Task item
Would you give the number of lines below in which the string "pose" appears? Nothing else is needed.

Collected data
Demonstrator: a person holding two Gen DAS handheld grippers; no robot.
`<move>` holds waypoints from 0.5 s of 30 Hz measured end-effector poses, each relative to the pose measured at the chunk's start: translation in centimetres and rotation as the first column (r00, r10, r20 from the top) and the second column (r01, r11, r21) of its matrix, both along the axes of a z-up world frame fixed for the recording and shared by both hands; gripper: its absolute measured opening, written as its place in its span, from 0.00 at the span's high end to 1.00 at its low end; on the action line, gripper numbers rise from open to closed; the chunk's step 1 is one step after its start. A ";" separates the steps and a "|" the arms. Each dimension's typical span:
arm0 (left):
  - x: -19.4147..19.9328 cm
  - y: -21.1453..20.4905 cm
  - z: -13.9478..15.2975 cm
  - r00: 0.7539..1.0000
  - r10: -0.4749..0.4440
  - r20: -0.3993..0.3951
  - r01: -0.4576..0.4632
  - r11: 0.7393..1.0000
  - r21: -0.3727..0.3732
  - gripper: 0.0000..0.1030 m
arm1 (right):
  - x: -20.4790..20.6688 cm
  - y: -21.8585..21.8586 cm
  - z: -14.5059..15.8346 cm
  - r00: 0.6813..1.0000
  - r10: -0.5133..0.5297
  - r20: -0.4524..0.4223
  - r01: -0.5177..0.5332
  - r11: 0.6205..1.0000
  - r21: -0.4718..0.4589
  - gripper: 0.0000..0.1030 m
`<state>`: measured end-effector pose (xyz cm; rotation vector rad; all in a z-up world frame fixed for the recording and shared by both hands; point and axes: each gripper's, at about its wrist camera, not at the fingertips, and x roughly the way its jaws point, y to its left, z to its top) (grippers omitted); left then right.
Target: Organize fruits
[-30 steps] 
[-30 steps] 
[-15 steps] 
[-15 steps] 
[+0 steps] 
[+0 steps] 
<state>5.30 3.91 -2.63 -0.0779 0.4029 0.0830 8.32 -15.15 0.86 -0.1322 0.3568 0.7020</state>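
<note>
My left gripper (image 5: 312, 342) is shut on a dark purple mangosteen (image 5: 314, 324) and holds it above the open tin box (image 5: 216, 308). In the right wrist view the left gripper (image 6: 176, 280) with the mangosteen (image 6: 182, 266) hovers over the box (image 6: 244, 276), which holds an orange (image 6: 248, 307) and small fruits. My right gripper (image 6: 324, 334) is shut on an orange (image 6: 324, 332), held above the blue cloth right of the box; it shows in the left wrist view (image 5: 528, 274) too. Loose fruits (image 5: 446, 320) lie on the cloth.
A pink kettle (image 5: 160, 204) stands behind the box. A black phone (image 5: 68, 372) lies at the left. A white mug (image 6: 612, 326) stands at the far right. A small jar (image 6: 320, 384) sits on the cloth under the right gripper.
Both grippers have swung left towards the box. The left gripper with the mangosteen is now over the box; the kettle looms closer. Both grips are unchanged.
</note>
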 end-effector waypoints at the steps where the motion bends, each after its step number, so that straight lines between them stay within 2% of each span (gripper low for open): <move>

Solution for this exercise
2